Community in Davidson and Cheatham counties, Tennessee, United States

Joelton is a neighborhood of Nashville in Davidson County in the U.S. state of Tennessee. Joelton is governed by the Metropolitan Council of Nashville and Davidson County, because the government of Davidson County is consolidated with that of Nashville. Joelton's zip code also includes a portion in Cheatham County. In 2025, Joelton's zip code population was estimated at 7,429.

==Geography==
According to the United States Census Bureau ZIP Code Tabulation Area (ZCTA) data, the 37080 ZIP code area has a total area of 49.12 sqmi, of which 49.11 sqmi is land and 0.01 sqmi (0.02%) is water.
Joelton is primarily in the northwestern portion of Davidson County along Interstate 24 (Exit 35) and junctions with U.S. Route 431, but parts of Joelton bordering Exit 31 of Interstate 24 lie in Cheatham County. Governmentally, most of Joelton is in Metropolitan Nashville – Davidson County, but it retains a separate identity as a community. Joelton is located on the edge of the Western Highland Rim a few miles from where the Nashville Basin begins. The terrain in and around the community is very rugged, with steep rolling hills where bedrock is located close to the surface. Joelton is a semi-rural community of farms and suburban neighborhoods 25 minutes northwest of Nashville. Despite the rapid growth of the Nashville metropolitan area, the area where Joelton is located has remained predominantly rural. The total population from 2014 was 8,189, an increase by 14 percent since 2000.

Farm in Joelton

==History==
According to the NashvilleNext report compiled by Metro Nashville government, Joelton was settled principally by German, Scots-Irish, and Italian immigrants. Agriculture through small family farms on fertile lands and subsistence farming in the hills forged the economic backbone of the community until the 1920s. Joelton contains several historic rural properties. Small farms line Whites Creek Pike in the northern section of the area. Many feature bungalows as farm houses—an indication of the widespread rural popularity of this house type better known for its suburban examples. Joelton was served by a separate utility district until 1974. Councilman Guy Bates was instrumental in bringing Metro services into Joelton, including a fire hall in 1978, a paved road and street lights, and other amenities. However, the community struggled when its high school closed in 1980.

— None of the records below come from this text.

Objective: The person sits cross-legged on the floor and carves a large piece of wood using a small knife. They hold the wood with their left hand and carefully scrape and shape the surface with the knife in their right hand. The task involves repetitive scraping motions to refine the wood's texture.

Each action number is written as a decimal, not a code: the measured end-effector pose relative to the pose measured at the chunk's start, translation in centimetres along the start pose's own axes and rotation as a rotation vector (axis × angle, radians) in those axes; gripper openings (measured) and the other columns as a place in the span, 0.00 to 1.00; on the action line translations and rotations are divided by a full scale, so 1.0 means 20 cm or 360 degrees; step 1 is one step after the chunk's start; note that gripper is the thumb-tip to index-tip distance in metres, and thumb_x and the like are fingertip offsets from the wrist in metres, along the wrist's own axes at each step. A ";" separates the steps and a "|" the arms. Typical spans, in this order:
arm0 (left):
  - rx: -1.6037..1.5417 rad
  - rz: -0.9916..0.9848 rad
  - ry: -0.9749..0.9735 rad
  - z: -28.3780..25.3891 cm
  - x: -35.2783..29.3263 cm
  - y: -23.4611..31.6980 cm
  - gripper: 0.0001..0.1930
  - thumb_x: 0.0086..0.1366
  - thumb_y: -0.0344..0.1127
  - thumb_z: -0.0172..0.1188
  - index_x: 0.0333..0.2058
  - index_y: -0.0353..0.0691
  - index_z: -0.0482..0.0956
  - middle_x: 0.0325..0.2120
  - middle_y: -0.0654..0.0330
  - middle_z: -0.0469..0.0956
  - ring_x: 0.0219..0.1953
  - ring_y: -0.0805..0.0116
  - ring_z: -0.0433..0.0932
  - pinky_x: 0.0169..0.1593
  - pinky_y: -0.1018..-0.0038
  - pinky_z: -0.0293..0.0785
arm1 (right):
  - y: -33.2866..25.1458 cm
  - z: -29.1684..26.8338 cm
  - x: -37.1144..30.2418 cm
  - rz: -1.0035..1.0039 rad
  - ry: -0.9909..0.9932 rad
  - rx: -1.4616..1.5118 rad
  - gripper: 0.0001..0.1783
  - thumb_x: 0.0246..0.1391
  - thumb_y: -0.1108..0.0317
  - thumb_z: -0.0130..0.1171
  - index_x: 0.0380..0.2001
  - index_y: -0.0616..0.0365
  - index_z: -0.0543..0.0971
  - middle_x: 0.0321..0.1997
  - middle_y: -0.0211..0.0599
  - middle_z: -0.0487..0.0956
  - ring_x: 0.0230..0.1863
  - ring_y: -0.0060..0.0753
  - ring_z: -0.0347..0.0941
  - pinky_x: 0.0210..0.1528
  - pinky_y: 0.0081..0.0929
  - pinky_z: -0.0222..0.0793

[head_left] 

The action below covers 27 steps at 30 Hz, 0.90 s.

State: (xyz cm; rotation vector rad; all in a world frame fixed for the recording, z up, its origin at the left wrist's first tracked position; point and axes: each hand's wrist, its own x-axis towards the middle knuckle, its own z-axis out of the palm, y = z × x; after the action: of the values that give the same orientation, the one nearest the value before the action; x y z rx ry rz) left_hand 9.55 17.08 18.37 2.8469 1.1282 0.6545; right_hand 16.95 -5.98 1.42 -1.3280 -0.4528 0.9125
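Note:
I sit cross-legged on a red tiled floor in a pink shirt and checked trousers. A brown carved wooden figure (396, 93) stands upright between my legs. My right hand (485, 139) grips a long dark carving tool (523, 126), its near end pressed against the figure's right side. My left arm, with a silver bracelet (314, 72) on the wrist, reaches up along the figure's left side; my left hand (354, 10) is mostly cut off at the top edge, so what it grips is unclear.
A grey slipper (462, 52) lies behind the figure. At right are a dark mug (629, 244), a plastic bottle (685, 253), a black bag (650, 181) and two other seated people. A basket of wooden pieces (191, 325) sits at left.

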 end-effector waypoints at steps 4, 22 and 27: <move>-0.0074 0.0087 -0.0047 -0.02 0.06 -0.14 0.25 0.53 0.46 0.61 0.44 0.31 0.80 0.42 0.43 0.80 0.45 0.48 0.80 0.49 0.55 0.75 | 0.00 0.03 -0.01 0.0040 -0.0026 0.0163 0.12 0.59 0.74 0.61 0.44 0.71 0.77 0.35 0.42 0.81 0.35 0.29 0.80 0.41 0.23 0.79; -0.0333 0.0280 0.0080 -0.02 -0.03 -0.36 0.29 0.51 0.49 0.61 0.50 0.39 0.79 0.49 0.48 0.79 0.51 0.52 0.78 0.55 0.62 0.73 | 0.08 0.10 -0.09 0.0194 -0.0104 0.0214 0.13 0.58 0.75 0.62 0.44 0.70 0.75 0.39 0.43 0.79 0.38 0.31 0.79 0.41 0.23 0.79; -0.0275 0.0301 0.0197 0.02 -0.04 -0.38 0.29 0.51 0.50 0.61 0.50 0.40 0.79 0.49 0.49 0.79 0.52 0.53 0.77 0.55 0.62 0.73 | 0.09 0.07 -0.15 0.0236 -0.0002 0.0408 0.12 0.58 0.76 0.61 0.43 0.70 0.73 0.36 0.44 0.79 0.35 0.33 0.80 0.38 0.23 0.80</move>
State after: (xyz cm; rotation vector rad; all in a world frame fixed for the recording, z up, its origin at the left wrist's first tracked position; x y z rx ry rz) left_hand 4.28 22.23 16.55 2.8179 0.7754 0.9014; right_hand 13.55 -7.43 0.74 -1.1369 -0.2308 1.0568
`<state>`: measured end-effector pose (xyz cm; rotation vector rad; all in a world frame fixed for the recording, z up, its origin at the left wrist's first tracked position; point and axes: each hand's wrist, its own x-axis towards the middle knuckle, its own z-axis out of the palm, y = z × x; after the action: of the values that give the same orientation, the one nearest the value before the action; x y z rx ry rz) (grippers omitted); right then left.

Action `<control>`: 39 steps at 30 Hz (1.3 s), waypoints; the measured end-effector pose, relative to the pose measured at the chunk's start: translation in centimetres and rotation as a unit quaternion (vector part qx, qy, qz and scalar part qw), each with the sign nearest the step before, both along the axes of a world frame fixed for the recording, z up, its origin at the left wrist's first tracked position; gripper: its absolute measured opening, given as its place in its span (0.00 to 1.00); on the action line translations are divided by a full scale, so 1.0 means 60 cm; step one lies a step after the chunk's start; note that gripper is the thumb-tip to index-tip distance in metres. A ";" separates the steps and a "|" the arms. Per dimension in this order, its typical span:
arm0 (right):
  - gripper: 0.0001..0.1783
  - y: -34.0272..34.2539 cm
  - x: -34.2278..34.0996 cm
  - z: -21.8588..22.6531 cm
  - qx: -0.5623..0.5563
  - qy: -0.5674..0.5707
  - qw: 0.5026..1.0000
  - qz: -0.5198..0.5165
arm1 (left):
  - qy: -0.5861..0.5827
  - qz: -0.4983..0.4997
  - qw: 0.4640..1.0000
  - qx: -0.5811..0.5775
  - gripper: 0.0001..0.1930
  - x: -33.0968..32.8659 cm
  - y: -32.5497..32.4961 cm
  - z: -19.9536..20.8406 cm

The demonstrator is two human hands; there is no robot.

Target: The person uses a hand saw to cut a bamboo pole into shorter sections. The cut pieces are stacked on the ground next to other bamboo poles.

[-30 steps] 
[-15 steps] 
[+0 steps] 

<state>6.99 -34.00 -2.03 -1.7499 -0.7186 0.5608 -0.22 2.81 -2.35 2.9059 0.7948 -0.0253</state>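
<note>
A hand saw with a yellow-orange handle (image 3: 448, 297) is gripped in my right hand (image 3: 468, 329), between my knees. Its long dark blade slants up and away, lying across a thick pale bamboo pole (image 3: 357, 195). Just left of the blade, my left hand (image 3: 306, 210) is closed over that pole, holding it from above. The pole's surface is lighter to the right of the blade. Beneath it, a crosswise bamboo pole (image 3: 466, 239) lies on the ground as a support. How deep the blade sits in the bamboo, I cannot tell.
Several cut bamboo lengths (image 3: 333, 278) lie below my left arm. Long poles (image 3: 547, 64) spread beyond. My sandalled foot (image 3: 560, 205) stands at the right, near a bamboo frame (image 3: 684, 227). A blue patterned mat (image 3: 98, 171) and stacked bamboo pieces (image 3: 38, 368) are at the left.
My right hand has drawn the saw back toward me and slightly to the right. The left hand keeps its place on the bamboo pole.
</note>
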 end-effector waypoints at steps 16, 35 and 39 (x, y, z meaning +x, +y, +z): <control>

== Demographics (Note: Data is based on the Joelton Zip code which includes a bit of Cheatham County) ==

=== 2020 census ===

Pleasant View racial composition
| Race | Number | Percentage |
|---|---|---|
| Black or African American (non-Hispanic) | 314 | 4.27% |
| White (non-Hispanic) | 6,466 | 88.00% |
| Native American | 29 | 0.39% |
| Asian | 27 | 0.37% |
| Pacific Islander | 12 | 0.16% |
| Other/Mixed | 158 | 2.15% |
| Hispanic or Latino | 342 | 4.65% |

As of the 2020 United States census, there were 7,348 people residing in the zip code.

==Education==
A middle school and elementary school are located in Joelton. Local high school students are zoned to attend either nearby Whites Creek High School in the Metropolitan Nashville school district or Sycamore Middle School and Sycamore High School in Pleasant View. Joelton High School closed its doors in 1980.

==Government==
As a part of Metro Nashville, Joelton is represented by one Metro Council member. Residents vote in mayoral and other city elections. Nashville city services are provided on a limited basis. The general services area includes city water, street maintenance, and fire and police service. Garbage pickup is not included. A fire station is located in the heart of Joelton, maintained by Metro Nashville. The portion in Cheatham County is represented by the Cheatham County Commission.

==In popular culture==
The music video for country music artist Miranda Lambert's "Only Prettier" was filmed in Joelton in June 2010, at the middle school.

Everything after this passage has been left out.